▸ Try it
Could you filter the listing for lines with the word "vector" and return them?
═════ Data ═════
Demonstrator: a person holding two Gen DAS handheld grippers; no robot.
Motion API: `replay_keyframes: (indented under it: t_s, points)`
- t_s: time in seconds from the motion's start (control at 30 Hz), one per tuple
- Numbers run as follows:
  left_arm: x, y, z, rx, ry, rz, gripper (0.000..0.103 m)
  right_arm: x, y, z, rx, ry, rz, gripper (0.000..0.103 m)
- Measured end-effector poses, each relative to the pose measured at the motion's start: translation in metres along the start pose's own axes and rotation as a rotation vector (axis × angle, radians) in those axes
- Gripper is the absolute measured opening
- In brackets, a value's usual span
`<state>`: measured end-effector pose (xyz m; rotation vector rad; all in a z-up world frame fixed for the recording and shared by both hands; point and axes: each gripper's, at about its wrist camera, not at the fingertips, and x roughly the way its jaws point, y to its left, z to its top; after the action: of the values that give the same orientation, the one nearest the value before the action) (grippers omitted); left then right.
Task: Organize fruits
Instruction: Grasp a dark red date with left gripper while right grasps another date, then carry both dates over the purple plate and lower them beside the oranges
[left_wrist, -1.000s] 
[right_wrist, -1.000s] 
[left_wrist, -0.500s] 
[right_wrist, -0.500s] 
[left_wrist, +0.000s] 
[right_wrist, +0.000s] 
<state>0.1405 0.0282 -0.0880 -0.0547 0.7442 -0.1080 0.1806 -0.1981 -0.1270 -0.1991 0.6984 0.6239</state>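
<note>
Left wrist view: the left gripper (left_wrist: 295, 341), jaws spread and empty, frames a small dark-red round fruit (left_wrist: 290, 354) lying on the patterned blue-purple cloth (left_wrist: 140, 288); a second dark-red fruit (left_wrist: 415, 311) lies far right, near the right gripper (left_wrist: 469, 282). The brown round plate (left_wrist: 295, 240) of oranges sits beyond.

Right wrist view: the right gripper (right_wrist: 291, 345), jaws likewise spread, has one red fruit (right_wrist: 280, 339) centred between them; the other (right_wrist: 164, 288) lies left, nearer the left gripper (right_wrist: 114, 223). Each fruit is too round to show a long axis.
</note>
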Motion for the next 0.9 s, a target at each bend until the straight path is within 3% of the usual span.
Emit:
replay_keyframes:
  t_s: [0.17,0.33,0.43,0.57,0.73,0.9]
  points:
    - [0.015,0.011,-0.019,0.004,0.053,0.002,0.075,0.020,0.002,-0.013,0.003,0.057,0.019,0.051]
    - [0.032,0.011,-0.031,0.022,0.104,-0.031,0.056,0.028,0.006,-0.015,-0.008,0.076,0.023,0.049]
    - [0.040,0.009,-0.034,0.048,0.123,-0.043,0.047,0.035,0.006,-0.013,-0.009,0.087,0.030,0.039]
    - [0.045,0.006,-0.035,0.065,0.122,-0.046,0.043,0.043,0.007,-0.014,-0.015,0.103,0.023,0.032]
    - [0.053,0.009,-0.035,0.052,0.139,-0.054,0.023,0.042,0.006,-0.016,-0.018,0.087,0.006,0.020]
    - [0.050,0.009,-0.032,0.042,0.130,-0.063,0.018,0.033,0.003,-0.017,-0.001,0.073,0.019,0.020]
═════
▸ Answer
- Measured end-effector poses, each relative to the pose measured at the motion's start: translation in metres along the start pose's own axes and rotation as a rotation vector (axis × angle, radians) in those axes
`<state>`: measured end-effector pose (xyz m; rotation vector rad; all in a z-up world frame fixed for the recording and shared by both hands; point and axes: each gripper's, at about its wrist camera, not at the fingertips, and x roughly the way its jaws point, y to its left, z to its top; after the action: of the values that give the same orientation, the one nearest the value before the action) (grippers omitted); left then right.

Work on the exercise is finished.